Observação 1: internamente, o SimPy trata a "família"
Store
como recursos com capacidade ilimitada de armazenamento de objetos.
Observação 2: uma implementação alternativa para o problema anterior, seria armazenar noPriorityStore
não o nome do barbeiro, mas o próprio recurso criado. (Veja o tópico: "Teste seus conhecimentos" na próxima seção.
Conceitos desta seção
Conteúdo | Descrição |
---|---|
meuStore = simpy.Store(env, capacity=capacity |
cria um Store meuStore : um armazém de objetos com capacidade capacity . Caso o parâmetro capacity não seja fornecido, o SimPy considera capacity=inf . |
yield meuStore.get() |
retira o primeiro objeto disponível de meuStore ou, caso o meuStore esteja vazio, aguarda até que algum objeto esteja disponível. |
yield meuStore.put(umObjeto) |
coloca um objeto no meuStore ou, caso o meuStore esteja cheio, aguarda até que surja um espaço vazio para colocar o objeto. |
meuFilterStore = simpy.FilterStore(env, capacity=capacity) |
cria um Store meuStore : um armazém de objetos filtráveis com capacidade capacity . Caso o parâmetro capacity não seja fornecido, o SimPy considera capacity=inf . |
yield meuFilterStore.get(filter=<function <lambda>>) |
retira o 1° objeto do meuFilterStore que retorne True para a função anônima fornecida por filter. |
meuPriorityStore = simpy.PriorityStore(env, capacity=inf) |
cria um PriorityStore meuPriorityStore - uma armazém de objetos com ordem de prioridade e capacidade capacity . Caso o parâmetro capacity não seja fornecido, o SimPy considera capacity=inf . |
meuObjetoPriority = simpy.PriorityItem(priority=priority, item=meuObjeto) |
cria um objeto meuObjetoPriority a partir de um objeto meuObjeto existente, com prioridade para ser armazenado em um PriorityStore . A priority deve ser um objeto ordenável. |
meuObjetoPriority.item |
retorna o atributo item do objeto meuObjetoPriority , definido no momento de criação do PriorityItem. |
meuObjetoPriority.priority |
retorna o atributo priority do objeto meuObjetoPriority , definido no momento de criação do PriorityItem. |
meuPriorityStore.put(meuObjetoPriority) |
coloca o objeto meuObjetoPriority no PriorityStore meuPriorityStore ou, caso o meuPriorityStore esteja cheio, aguarda até que surja um espaço vazio para colocar o objeto. |
yield meuPriorityStore.get() |
retorna o primeiro objeto disponível em meuPriorityStore respeitando a ordem de prioridade atribuída ao PriorityItem (objetos com valor menor de prioridade são escolhidos primeiro). Caso o meuPriorityStore esteja vazio, aguarda até que surja um espaço vazio para colocar o objeto. |
Desafios
Desafio 15: considere que na barbearia, 40% dos clientes escolhem seu barbeiro favorito, sendo que, 30% preferem o barbeiro A, 10% preferem o barbeiro B e nenhum prefere o barbeiro C (o proprietário do salão). Construa um modelo de simulação representativo deste sistema.
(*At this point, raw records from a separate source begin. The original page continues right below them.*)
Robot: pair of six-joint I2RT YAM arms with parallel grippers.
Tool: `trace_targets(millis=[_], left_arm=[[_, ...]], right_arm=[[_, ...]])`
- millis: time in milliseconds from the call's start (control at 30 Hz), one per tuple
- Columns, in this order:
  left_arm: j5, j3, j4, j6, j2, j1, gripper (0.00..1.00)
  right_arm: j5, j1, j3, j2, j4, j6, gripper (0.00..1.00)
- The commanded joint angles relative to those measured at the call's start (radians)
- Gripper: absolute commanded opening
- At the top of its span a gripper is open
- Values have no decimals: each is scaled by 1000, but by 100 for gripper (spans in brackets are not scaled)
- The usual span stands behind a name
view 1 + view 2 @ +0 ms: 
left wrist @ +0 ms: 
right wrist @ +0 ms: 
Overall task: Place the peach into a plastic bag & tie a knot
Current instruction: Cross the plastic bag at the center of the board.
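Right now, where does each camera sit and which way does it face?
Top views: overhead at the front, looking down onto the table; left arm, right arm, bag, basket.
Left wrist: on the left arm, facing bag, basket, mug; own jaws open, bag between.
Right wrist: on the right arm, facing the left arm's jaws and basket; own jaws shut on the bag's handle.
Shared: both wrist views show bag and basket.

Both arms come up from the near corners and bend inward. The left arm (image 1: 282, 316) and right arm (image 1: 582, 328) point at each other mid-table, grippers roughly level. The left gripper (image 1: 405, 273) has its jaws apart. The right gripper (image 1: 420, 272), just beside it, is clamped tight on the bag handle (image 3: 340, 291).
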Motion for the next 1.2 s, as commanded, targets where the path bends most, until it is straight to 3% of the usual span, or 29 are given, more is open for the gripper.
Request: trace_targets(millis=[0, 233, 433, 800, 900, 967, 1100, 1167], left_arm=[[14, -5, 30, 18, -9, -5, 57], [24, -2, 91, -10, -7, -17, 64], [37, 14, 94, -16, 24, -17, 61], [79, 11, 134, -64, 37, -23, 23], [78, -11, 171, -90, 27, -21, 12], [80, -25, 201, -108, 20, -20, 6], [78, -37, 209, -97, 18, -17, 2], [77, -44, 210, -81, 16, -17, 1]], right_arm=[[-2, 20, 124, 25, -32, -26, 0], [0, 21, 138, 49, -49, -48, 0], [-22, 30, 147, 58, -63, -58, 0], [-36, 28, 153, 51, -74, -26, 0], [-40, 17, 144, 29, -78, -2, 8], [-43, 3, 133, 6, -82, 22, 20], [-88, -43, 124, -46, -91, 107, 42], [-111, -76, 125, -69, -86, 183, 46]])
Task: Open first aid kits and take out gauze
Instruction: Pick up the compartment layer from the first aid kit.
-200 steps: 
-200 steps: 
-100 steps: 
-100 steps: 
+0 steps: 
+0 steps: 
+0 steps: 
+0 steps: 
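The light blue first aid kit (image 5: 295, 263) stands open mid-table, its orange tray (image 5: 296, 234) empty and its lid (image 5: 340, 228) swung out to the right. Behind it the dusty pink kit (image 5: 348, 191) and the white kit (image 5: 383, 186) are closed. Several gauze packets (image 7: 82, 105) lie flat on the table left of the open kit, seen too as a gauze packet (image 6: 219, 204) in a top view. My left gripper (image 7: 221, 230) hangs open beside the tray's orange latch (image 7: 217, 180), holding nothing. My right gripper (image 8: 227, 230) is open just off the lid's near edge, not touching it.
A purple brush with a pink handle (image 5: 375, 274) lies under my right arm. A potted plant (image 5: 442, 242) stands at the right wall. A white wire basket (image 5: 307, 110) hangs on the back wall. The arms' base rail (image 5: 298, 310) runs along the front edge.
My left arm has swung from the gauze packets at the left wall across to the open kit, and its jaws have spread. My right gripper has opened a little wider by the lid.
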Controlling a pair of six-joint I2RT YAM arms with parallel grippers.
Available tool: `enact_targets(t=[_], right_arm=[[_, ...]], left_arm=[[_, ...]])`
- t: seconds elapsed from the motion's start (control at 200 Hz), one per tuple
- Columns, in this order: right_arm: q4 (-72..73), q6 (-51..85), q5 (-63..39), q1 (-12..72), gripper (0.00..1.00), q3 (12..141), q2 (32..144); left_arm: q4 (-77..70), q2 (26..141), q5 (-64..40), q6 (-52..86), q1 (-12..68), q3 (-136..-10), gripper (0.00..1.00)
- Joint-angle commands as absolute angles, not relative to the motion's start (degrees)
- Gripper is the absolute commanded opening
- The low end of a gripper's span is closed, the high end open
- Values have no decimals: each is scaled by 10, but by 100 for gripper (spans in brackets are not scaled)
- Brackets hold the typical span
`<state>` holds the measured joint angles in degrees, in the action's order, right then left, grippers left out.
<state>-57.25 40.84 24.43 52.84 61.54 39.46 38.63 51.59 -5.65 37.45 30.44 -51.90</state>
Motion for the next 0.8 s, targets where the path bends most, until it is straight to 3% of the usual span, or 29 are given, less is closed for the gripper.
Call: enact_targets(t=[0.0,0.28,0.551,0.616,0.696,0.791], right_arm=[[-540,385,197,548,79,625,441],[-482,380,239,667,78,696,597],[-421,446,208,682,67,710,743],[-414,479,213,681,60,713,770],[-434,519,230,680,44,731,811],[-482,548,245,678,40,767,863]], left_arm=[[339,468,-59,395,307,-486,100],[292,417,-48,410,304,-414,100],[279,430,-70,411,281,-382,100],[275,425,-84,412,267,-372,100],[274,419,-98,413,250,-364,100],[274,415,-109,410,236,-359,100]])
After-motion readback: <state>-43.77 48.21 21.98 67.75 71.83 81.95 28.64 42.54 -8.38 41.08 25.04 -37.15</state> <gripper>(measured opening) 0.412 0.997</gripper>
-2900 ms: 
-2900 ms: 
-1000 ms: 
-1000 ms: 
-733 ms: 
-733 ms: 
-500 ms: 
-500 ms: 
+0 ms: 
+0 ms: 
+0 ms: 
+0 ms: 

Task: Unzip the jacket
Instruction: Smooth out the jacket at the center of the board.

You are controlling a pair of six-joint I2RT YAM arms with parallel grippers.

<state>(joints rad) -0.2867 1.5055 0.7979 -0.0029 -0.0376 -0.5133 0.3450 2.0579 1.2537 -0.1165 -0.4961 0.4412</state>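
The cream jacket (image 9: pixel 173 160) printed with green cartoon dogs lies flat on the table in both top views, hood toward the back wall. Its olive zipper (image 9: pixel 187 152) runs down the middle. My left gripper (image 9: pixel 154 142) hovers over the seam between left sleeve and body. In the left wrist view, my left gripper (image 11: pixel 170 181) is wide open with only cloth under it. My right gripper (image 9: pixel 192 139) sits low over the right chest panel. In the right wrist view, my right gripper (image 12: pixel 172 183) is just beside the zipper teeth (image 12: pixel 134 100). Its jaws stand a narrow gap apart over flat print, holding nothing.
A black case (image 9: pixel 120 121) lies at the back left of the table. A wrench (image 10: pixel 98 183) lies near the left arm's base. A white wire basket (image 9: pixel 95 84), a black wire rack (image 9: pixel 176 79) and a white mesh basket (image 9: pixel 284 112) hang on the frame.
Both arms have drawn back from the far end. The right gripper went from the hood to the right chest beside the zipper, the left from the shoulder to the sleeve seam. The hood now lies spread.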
Desafio 16: acrescente ao modelo da barbearia, a possibilidade de desistência e falta do barbeiro. Neste caso, existe 5% de chance de um barbeiro faltar em determinado dia. Neste caso, considere 3 novas situações:
- Se o barbeiro favorito faltar, o respectivo cliente vai embora;
- O cliente que não possuir um barbeiro favorito olha a fila de clientes: se houver mais de 6 clientes em fila, ele desiste e vai embora;
- O cliente que possui um barbeiro favorito, não esperará se houver mais de 3 clientes esperando seu barbeiro favorito.